Los más pequeños oían primero el abecedario y ella lo recitaba con ellos hasta aprenderlo de memoria. Los medianos escribían en el cuaderno las frases dictadas y los más grandes leían en cartillas enviadas desde el Ministerio. Cuando habían leído lo que era posible y se aburrían de repetir las frases, los ponían a consultar libros en la biblioteca: un arcón de madera que Otilia mantenía con candado en un rincón del bohío. En el caso de las matemáticas la cosa era más difícil. No existían herramientas de trabajo, ni siquiera un ábaco, y los contenidos que exigían un esfuerzo de abstracción debían soslayarse para cuando los chicos fueran profesionales; lo importante era saber sumar y restar y para los más adelantados aprender a multiplicar y a dividir. En el caso de la historia y la geografía, había un libro del profesor Javier Gutiérrez que Otilia leía cada vez que iba a dictar la clase, y para ubicarlos en el mundo, logró conseguir un mapamundi en forma de balón, grande y redondo, con una sola abolladura que resultó del viaje y un atlas de Colombia, elementos que sacaba del arcón cuando los necesitaba y que producían cierta frustración entre los alumnos, ya que en ellos ni siquiera aparecía ese lugar remoto llamado Puerto Palermo. Y los idiomas, el inglés y el francés, su sueño de juventud, el que la hacía pensar en la posibilidad de recorrer el mundo, no podían practicarse en aquel sitio y sus deseos se le escurrían poco a poco de la cada vez más frágil memoria.
4.
“Hoy me toca cocinar –piensa Jónatan–. La reserva de leña se agotó y ayer no pude recogerla, como era mi obligación. Casi siempre lo hago con buena anticipación. Como estuve de guardia hasta las ocho de la noche, la pereza me pudo. Lo primero que debo hacer desde antes del amanecer es ir con mi linterna recogiendo los troncos y las ramas secas tiradas en las cercanías del campamento, mientras asumo la tarea de llenar de nuevo el depósito de leña, del cual soy el encargado. De todos modos, a esta hora, así no llueva, la bruma cubre el lugar y siempre se encuentran los troncos húmedos por el rocío de la noche, y si la madera es buena sé que estará seca por dentro”. Jónatan se sienta a mirar la bruma, es hermosa, cubre lentamente el follaje y se va disolviendo con la brisa. “Soy baquiano para recoger leña –divaga–, ese ha sido mi oficio desde joven.
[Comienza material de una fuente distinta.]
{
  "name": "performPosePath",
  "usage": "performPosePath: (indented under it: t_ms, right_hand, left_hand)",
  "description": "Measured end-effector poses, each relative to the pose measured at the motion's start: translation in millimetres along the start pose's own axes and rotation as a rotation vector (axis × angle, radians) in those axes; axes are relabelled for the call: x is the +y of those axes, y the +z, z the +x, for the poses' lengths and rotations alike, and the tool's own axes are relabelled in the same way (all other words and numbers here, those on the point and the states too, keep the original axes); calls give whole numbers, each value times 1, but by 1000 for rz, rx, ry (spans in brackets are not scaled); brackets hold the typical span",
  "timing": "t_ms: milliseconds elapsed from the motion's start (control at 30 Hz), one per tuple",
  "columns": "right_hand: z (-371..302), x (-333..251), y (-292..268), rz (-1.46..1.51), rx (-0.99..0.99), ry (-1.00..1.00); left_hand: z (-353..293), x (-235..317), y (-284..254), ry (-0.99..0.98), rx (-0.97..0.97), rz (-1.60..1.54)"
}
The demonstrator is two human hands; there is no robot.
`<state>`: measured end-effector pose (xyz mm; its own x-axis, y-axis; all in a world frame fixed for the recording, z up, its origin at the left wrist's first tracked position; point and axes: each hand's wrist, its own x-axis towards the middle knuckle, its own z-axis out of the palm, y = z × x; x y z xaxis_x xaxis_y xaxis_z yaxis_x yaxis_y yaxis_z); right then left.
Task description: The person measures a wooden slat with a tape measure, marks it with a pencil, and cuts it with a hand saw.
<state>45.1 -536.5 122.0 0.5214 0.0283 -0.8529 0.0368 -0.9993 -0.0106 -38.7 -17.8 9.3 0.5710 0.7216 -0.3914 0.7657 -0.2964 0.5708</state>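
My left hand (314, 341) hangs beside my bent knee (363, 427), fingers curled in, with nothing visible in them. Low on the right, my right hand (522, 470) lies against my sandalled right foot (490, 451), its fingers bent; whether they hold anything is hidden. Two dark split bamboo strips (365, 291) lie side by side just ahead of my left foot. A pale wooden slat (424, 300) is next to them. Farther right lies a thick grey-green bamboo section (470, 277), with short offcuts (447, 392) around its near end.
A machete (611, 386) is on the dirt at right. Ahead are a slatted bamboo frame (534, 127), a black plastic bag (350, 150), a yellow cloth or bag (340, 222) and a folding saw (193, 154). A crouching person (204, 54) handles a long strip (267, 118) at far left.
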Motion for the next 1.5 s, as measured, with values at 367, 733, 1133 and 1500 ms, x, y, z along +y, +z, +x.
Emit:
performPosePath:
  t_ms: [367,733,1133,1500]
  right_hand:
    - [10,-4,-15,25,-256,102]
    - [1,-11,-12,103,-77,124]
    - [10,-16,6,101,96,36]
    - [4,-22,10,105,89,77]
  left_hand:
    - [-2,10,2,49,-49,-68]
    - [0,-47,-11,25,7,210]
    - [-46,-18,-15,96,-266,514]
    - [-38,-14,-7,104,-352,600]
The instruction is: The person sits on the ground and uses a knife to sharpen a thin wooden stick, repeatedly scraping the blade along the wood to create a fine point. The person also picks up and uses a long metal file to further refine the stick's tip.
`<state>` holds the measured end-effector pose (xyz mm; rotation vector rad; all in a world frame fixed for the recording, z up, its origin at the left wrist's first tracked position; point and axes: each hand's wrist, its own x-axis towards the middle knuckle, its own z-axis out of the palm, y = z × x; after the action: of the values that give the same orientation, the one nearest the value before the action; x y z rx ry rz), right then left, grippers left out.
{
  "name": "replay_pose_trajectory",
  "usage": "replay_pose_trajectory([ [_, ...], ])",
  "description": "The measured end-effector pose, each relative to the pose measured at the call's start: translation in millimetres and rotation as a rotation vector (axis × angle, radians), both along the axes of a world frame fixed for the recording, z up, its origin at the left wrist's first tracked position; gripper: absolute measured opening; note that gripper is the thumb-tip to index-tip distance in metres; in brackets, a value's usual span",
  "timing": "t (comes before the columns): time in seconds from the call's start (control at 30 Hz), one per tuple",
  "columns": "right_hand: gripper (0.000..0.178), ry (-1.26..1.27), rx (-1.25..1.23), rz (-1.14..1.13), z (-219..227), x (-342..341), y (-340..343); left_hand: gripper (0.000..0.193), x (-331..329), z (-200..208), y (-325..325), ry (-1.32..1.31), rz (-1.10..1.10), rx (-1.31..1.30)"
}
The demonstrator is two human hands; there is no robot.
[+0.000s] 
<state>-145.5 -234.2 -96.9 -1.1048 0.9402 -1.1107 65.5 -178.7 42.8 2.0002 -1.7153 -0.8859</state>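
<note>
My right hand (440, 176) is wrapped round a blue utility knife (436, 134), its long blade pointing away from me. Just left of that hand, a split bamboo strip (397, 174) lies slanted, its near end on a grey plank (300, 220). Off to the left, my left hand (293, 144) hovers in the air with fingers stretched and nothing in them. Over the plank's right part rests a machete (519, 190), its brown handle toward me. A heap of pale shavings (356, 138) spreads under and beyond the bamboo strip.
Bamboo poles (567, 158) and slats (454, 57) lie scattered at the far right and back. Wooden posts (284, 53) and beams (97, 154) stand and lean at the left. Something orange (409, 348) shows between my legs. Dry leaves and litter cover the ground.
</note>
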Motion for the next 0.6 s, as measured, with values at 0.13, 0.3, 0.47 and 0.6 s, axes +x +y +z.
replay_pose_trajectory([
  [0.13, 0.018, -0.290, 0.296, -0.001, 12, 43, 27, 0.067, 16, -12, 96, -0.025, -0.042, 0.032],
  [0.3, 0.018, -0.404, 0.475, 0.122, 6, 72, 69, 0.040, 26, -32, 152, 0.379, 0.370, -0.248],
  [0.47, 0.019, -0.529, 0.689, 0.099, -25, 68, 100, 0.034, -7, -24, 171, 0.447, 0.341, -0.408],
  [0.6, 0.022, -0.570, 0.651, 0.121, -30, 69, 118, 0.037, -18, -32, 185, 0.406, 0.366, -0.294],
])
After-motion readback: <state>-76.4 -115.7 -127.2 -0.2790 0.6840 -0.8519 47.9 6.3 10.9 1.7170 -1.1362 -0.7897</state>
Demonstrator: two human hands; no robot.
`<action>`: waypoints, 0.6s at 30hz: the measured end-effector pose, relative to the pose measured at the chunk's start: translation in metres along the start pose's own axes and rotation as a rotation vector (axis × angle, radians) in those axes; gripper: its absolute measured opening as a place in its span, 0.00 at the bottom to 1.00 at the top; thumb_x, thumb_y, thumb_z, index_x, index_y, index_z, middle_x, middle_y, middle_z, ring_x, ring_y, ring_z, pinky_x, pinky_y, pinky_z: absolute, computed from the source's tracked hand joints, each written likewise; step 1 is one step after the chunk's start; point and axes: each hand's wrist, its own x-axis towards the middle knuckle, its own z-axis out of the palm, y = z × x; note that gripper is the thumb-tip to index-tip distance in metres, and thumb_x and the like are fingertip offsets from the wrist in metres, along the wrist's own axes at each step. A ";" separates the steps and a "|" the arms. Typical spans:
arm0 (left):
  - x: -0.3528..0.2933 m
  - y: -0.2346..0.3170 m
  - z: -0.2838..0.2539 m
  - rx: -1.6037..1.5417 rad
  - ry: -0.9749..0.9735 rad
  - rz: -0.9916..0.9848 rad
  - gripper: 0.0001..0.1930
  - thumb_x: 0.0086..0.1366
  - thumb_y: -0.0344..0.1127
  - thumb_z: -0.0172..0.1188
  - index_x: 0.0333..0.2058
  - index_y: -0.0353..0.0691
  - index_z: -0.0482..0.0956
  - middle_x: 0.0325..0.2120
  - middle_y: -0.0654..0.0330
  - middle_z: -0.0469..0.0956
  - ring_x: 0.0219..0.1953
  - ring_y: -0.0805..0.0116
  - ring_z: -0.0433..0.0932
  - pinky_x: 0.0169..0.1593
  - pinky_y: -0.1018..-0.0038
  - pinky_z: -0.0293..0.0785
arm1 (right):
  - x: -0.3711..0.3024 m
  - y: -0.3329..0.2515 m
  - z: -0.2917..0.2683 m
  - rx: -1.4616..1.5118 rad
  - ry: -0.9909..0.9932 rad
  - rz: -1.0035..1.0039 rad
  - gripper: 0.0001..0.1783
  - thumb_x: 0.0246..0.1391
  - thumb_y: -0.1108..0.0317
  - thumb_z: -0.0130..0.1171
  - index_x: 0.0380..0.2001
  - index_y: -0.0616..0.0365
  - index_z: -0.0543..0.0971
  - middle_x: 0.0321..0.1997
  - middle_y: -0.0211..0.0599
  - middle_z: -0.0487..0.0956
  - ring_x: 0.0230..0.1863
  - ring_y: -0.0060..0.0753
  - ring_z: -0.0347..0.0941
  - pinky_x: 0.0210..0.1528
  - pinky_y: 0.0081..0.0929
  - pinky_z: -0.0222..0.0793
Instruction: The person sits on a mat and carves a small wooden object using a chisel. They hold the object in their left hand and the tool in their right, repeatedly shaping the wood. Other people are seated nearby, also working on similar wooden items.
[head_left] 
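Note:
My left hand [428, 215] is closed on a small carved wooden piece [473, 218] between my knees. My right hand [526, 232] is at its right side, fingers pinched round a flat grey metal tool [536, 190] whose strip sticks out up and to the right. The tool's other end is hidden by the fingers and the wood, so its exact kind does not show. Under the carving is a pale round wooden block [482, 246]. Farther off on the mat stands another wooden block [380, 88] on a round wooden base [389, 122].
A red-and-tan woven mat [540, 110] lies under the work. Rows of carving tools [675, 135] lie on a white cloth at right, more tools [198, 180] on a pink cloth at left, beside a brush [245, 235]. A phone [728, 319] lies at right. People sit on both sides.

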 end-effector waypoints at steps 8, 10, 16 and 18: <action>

A él me acostumbraron mis superiores, incluido mi padre, que ni siquiera me invitaba a abrir surcos en la sementera o a sembrar plátano en las riberas del río. A veces la costumbre hace de oficios triviales lo más importante de la vida, o si no que lo digan los bisoños. Muchos compañeros se confunden usando cualquier tipo de madera, húmeda o verde. Gastan la provisión de fósforos y terminan pidiendo ayuda. El mío es un trabajo agotador y a veces me aburro, debo recorrer distancias desconocidas, lo que me permite salir un poco de la rutina, distraerme pensando, soñar con los deseos que me han sido ajenos; airearme de tanto comentario pesimista o de tantas quejas, ver animales raros que en la selva abundan y enterarme de los riesgos.